Il genitore, apparentemente e sul piano dell’educazione, della trasmissione di regole e valori, si dedica molto al figlio, lo segue, per esempio a scuola o in altre attività, ma questo dedicarsi parziale e puramente “tecnico” diventa in realtà solo una tortura per il figlio. Infatti per quanto egli si sforzi di avere un’emotività verso il figlio non vi riesce, e dunque quel che alla fine rimane all’interno del loro rapporto è solo una fredda e cinica aspettativa e pretesa di raggiungimento di elevati standard. In questo clima si generano vissuti di ambivalenza e il bambino percepisce di poter essere amato e odiato allo stesso modo dal genitore in funzione di quanto riesce a raggiungere gli standard posti.

Infatti, il bambino ossessivo diventa solitamente un bambino “compulsivo-compiacente” e con un fortissimo autocontrollo.

Da questa ambivalenza dei genitori (dai genitori verso il figlio) ne consegue una sorta di trasposizione a sé e dunque anche un’ambivalenza rispetto al valore di sé e delle rappresentazioni di sé, con la conseguente formazione di un senso di sé dicotomico caratterizzato da sentimenti “opposti”, come ad esempio essere amato o disprezzato,  e ciò determina in ultima istanza incertezza e dubbio su chi si è.

A questa ambivalenza soprattutto emotiva, l’ossessivo cerca poi di trovare una soluzione fondamentalmente cognitiva. Cercando cioè solo cognitivamente di raggiungere un’unità, una coerenza interna e un’immagine cosciente di sé attraverso una ricerca estenuante della certezza fondata sul dubbio.

Tutta l’ambivalenza e le oscillazioni emotive, e in particolar modo la rabbia, che saranno vissute durante il corso di vita e soprattutto durante e all’interno di una relazione sentimentale adulta, verranno affrontate perlopiù cognitivamente, e archiviate secondo le coordinate principi/doveri.

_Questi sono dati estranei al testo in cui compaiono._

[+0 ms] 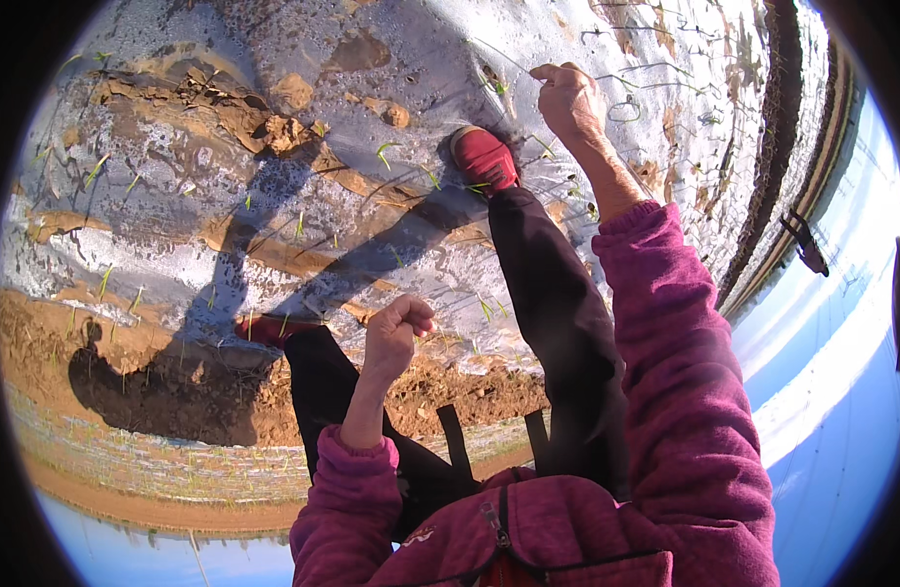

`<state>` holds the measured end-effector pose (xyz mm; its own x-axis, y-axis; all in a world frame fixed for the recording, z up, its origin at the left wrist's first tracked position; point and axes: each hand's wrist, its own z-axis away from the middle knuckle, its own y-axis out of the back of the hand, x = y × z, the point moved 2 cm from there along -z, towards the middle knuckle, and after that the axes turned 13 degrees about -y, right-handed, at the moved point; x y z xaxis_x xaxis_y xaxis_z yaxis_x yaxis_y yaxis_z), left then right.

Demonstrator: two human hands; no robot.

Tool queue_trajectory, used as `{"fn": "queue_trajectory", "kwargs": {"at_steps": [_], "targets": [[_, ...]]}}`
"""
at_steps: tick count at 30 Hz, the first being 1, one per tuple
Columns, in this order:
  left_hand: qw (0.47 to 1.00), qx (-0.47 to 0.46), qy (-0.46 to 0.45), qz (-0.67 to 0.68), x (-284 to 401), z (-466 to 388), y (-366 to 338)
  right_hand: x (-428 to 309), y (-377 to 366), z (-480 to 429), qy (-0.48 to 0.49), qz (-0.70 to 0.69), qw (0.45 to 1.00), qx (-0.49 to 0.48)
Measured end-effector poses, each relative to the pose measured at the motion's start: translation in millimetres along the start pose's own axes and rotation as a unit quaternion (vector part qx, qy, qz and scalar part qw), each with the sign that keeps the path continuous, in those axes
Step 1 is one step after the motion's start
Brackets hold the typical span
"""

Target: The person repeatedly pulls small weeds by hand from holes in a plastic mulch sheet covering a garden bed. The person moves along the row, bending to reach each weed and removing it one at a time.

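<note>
My right hand (573, 103) is reached out over the plastic mulch film (435, 44), pinching a thin wire-like rod (505, 55) between thumb and forefinger. The rod's far end slants up and left, above a small hole where a green seedling (500, 86) shows. My left hand (397, 334) is curled into a loose fist above the bed's near edge, between my legs. Nothing can be seen in it. Young green shoots (385, 154) poke through the film around my red shoe (485, 158). The other red shoe (270, 329) stands at the film's edge.
Brown soil clods (285, 136) lie on the film at the left. A bare soil furrow (465, 396) runs along the near edge. Beyond it stretches another planted bed (164, 466). Far off at the right, a person (806, 246) stands in the field.
</note>
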<state>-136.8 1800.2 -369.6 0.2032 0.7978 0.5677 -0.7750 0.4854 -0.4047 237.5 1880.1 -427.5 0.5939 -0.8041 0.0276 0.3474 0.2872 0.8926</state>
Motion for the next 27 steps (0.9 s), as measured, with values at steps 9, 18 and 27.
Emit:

Anche nella relazione terapeutica con l’ossessivo spesso si percepisce la presenza di due opposte rappresentazioni di sé, ed emerge quell’ambivalenza e quell’equilibrio precario tra il bisogno di aderire doverosamente alle prescrizioni e il desiderio forte di liberarsene e di opporsi. Conflitto percepibile che solitamente esita però in una compiacenza formale, ma che in realtà cela una forte rabbia sotterranea, rabbia che può assumere di volta in volta differenti significati (rabbia perché non soddisfa i criteri di competenza; rabbia perché non ci si sente visti e compresi; rabbia perché mi costringe a dei doveri che in realtà non vorrei), in ogni caso sembra quasi che quella rabbia, qualsiasi forma assuma, sia egosintonica e funzionale allo scopo di mantenere una condotta responsabile (Mancini, Saliani), utile a difendersi e probabilmente a mantenere e tutelare quel senso di coerenza e di stabilità interna che consente a sua volta ed in ultima istanza di non vacillare e di conservare fermo quel leggero senso di amabilità personale.Solitamente infatti, la persona ossessiva, di fronte a certe attivazioni emotive, tenterà di “mentalizzarle”e censurarle rapidamente e tutta la conoscenza tacita legata ai domini sensoriali ed emotivi rappresenterà una sfida continua rispetto al bisogno di controllo, di coerenza e di stabilità.

“Le due frida” Frida Kahlo 1939
“Le due frida” Frida Kahlo 1939

Frida rappresenta le due immagini di sé : la Frida calda e colorata, amata e legata alla sua terra, passionale, che indossa l’abito messicano, umile e popolare. E la Frida più formale, altera, fredda, con l’abito di pizzo europeo, emancipata e apparentemente senza legami. Ma tuttavia le due Frida, pur così diverse si tengono per mano e soprattutto i loro cuori, esposti,  sono uniti da una sola stessa vena e l’uno sopravvive solo legato all’altro.

Il cuore della Frida emancipata è ferito e la vena perde sangue, e così solo l’altra Frida potrà salvarla e tenerla in vita.